[TASK GOAL]
In the data that follows, count each line holding the string "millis"; answer with the number only.
(THE RECORDS Opens)
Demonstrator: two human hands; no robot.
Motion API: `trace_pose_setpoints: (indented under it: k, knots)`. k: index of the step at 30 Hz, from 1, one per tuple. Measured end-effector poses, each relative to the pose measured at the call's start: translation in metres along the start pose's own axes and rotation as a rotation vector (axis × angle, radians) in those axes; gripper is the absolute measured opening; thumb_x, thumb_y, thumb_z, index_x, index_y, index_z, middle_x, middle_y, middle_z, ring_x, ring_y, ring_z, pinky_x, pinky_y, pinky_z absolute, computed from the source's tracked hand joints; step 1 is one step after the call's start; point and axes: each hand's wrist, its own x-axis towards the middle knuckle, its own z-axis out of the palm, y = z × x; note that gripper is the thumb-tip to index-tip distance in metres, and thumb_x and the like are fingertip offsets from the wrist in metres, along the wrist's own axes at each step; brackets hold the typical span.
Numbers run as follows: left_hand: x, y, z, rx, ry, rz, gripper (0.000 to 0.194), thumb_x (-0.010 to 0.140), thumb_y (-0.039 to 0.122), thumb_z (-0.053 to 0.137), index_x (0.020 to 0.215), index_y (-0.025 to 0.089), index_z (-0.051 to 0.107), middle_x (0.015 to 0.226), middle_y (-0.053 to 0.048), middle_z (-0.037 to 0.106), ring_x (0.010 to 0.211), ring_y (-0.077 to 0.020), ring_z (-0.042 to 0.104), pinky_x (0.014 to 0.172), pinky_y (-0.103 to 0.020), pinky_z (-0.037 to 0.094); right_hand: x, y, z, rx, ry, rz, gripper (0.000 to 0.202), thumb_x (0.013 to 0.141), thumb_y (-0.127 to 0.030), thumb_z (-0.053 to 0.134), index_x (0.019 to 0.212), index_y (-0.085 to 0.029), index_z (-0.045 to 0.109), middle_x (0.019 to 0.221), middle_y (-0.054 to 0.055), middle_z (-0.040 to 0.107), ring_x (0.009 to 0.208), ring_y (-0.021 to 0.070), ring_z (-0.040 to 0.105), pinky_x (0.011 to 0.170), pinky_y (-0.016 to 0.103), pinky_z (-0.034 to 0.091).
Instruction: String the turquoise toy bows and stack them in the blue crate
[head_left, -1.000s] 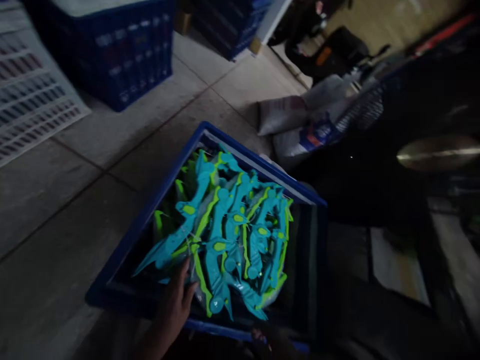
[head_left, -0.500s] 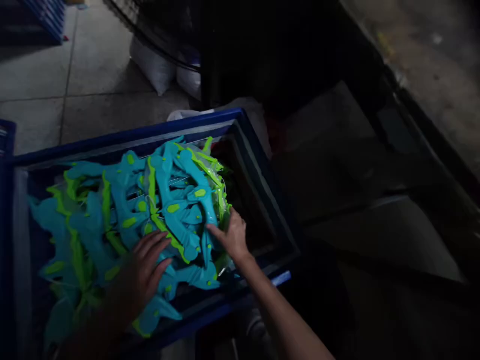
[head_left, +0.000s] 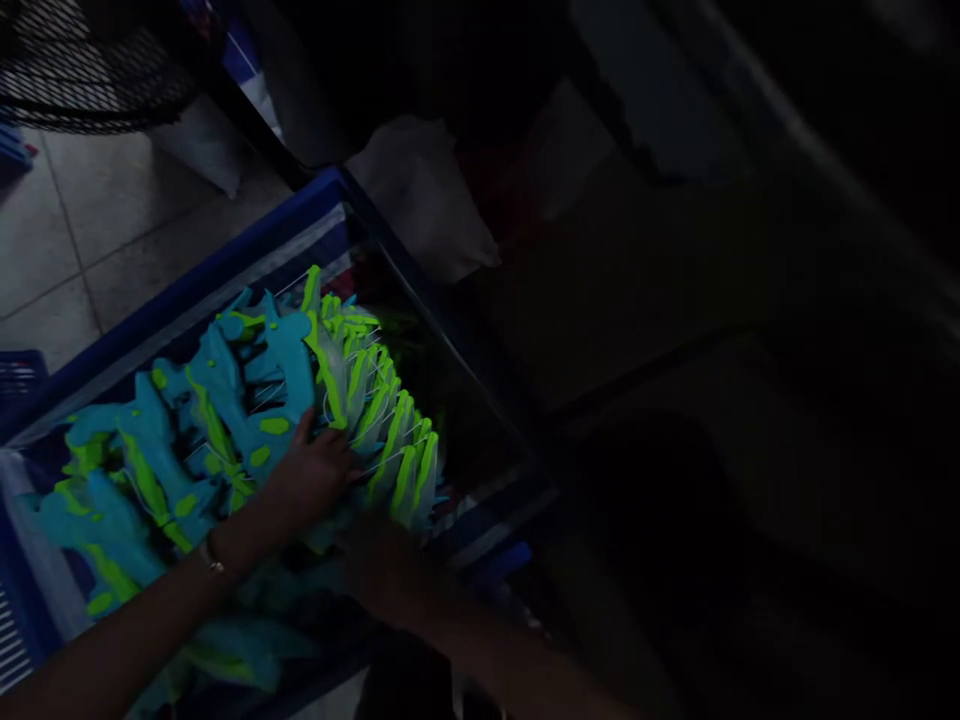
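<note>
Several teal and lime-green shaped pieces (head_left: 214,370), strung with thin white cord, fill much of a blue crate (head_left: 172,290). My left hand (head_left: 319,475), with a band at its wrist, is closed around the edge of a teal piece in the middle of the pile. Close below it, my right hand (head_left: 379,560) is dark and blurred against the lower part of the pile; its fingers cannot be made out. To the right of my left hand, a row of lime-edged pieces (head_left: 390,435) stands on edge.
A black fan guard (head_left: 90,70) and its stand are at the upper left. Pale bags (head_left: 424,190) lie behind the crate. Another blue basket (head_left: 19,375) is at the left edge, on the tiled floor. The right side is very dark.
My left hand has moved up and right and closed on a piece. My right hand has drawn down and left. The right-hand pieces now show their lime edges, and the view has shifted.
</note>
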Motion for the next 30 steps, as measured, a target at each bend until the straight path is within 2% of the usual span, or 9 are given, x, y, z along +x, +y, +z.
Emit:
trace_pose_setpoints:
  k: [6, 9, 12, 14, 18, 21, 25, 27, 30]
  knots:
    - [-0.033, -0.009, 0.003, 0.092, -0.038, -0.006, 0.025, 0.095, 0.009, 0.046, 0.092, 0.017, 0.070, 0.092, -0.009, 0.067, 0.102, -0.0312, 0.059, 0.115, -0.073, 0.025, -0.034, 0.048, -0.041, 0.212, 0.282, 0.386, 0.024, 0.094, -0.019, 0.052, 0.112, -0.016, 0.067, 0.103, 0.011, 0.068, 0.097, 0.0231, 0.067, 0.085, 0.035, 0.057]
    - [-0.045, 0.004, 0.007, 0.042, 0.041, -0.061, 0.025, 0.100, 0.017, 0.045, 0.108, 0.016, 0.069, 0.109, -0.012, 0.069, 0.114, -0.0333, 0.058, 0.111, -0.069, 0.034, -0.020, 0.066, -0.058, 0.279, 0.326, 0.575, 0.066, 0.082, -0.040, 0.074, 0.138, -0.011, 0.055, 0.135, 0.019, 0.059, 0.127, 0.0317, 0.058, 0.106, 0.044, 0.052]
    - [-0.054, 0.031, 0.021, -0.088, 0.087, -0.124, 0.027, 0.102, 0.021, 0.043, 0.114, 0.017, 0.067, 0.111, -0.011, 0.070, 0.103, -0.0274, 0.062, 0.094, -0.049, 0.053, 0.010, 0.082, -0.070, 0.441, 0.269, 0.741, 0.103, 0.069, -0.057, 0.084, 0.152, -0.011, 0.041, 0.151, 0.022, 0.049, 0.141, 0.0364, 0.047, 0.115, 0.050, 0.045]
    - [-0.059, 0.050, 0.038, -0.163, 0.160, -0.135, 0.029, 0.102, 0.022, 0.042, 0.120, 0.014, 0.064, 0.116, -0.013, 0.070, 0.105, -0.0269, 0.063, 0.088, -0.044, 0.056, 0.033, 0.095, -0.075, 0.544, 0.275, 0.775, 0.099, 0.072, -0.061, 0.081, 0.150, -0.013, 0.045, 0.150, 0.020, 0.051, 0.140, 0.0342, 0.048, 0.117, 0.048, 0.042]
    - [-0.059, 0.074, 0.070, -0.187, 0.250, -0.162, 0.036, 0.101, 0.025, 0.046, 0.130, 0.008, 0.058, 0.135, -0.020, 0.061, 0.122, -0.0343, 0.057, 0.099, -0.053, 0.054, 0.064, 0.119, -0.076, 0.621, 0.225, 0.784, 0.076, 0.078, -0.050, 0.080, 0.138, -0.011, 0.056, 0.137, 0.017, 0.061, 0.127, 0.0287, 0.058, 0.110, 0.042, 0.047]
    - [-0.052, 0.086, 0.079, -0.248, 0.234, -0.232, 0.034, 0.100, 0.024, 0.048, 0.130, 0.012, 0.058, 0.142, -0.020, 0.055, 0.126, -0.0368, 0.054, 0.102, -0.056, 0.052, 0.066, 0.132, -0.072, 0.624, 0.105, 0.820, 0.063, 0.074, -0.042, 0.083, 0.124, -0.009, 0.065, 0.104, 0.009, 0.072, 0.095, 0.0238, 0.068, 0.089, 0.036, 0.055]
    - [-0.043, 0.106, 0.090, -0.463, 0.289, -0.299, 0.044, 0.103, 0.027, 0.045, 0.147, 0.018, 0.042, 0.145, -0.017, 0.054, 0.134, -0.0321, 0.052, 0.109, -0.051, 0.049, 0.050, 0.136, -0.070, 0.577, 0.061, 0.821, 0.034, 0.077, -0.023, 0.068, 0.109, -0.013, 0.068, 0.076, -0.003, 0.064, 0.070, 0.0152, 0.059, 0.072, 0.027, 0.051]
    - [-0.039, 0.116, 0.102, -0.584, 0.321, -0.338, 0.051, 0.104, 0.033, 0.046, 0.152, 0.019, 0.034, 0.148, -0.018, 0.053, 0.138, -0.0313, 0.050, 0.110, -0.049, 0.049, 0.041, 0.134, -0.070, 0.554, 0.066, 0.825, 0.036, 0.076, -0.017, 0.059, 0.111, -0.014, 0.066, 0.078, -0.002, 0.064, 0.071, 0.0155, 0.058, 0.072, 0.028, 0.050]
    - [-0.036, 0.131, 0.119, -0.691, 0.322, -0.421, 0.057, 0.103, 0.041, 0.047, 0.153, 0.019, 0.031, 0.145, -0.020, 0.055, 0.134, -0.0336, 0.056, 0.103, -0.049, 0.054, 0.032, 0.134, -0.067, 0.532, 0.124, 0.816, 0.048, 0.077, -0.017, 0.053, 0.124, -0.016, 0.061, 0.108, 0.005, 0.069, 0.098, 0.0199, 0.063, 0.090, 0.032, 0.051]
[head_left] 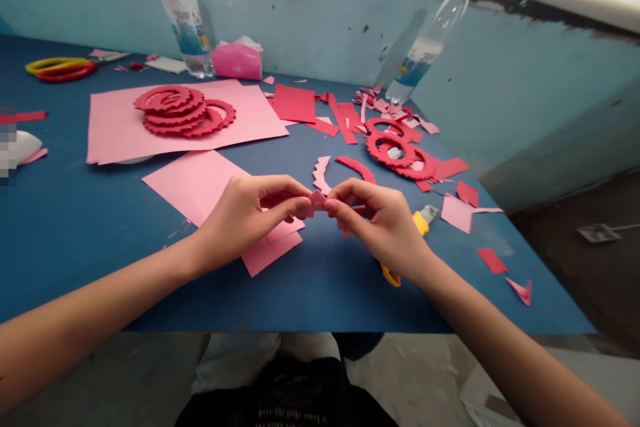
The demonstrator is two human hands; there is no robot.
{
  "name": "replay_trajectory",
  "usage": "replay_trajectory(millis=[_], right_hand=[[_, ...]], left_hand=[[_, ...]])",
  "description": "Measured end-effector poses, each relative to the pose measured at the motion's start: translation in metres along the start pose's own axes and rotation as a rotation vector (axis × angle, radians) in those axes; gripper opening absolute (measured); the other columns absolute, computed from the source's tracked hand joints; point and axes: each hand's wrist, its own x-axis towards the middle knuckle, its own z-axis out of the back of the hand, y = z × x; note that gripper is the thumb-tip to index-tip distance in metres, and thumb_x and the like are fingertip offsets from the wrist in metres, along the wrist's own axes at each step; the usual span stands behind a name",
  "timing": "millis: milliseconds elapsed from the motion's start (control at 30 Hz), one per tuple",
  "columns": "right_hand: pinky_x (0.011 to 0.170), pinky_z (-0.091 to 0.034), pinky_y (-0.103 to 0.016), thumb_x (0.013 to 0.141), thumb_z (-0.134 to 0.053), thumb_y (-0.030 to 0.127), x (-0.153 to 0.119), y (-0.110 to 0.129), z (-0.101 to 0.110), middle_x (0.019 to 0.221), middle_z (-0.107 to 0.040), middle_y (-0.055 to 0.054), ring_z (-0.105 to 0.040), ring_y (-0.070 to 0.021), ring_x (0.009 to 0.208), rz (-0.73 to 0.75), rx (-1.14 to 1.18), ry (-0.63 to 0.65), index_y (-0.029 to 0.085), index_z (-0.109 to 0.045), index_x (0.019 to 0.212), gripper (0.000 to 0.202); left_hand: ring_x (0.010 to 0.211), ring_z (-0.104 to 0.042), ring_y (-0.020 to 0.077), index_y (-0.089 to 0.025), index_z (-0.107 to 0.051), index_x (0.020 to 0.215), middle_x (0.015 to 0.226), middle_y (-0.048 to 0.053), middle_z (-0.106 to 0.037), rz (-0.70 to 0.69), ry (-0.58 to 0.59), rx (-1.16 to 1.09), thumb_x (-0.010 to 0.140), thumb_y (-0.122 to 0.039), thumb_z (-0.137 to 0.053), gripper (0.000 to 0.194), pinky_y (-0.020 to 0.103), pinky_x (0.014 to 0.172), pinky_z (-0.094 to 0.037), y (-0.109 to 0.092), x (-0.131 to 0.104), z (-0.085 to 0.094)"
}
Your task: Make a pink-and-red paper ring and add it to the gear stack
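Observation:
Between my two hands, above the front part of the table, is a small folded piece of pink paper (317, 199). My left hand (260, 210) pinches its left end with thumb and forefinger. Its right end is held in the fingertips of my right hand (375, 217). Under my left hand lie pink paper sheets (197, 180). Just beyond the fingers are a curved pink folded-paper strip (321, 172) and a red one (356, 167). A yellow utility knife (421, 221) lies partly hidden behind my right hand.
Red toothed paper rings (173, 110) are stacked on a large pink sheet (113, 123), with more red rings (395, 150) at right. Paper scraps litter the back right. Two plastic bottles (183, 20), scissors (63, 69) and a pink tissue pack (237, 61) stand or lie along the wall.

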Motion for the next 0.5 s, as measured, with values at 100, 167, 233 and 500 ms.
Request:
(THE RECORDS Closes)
[RESULT OF THIS TASK]
2